A recent decision confirms that there must be deliberate wrongdoing by a 'discloser' in order for an injunction to be granted - injunctions are not intended to restrain inadvertent or accidental wrongs.

The case in question - Rafael Advanced Defence Systems Ltd v Mectron Engenharia, Industria C Comercio SA [2017] EWHC 597 (Comm) - involved an Israeli IT developer ("Rafael"), who entered into a contract, and a non-disclosure agreement, with a Brazilian company ("Mectron") for the provision of a communication system.

The facts of the case are complicated by several corporate acquisitions and commercial assignments. Simply put, Rafael was concerned that Mectron, which became a subsidiary of a competitor of Rafael, would disclose confidential information owned by Rafael in its dealings with the Brazilian Air Force ("BAF").

On this basis, Rafael was awarded a 'without notice' injunction restraining Mectron from dealing further with the BAF, and the court was required to decide whether to allow the continuation of such injunction.

Because Rafael was asking for a Quia Timet injunction, to prevent wrong that had not yet been done, there was a need to show that there was a real risk that Mectron intended to breach the NDA and transfer Rafael's confidential information to a competitor.
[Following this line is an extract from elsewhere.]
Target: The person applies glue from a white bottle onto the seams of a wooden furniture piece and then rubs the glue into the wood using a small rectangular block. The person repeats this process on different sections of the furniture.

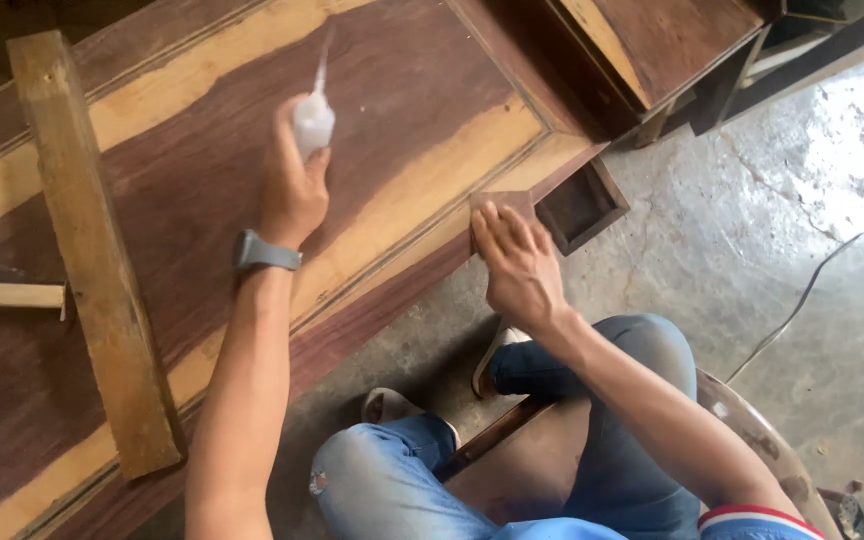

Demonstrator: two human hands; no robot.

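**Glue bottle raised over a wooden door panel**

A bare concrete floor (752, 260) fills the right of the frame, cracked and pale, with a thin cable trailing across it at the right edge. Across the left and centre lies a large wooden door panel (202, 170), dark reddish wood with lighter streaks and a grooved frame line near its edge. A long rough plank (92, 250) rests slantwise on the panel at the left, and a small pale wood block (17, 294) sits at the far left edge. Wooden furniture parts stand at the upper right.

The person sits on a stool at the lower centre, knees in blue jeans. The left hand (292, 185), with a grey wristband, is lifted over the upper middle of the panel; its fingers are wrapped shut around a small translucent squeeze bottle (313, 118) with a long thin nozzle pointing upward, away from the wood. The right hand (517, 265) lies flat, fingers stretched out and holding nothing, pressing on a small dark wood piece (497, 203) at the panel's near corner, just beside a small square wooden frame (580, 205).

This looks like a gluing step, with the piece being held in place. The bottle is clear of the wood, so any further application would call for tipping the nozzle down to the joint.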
As Buckley J said in Bridlington v Yorkshire Electricity:

'it would be wrong for this court in quia timet proceedings to compel this defendant to do something which it appears to be willing to do without the imposition of an order of this court'

Rafael argued that the injunction should be granted because:

  1. Mectron could not complete any contracts with the BAF without disclosing the confidential information; and
  2. Mectron was not taking adequate measures to protect the information.
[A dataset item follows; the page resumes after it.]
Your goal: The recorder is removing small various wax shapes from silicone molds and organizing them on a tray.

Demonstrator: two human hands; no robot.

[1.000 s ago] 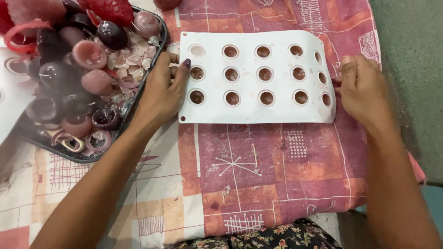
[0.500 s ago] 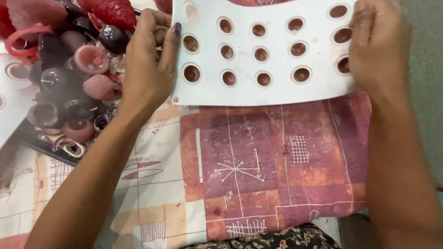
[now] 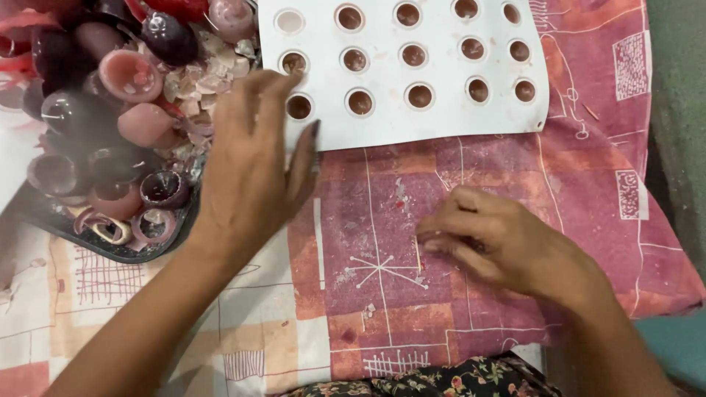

However the judge found no evidence supporting either argument, not least because Mectron had repeatedly assured Rafael that it had no intention of breaching its obligations. The judge was not persuaded that inadvertent loss or leakage of the information was likely, nor was it pertinent to the case, as an injunction was not an appropriate method of restraining accidental or inadvertent wrongdoing.

It is interesting to see that the English Courts are still being used and trusted by foreign parties to handle complex international disputes. This demonstrates a high degree of confidence in our legal system and in the profession as a whole, even at a time when the UK's position in the world is being called into question.

It is important to remember that quia timet injunctions will only be granted where a party can prove that the potential wrongdoing would be deliberate. It is not enough that it would make commercial sense to breach an obligation, or that there is a high chance of accidental or inadvertent breach.

In order to obtain an injunction, there is therefore an extremely high hurdle to jump and it should only be considered in the most serious circumstances.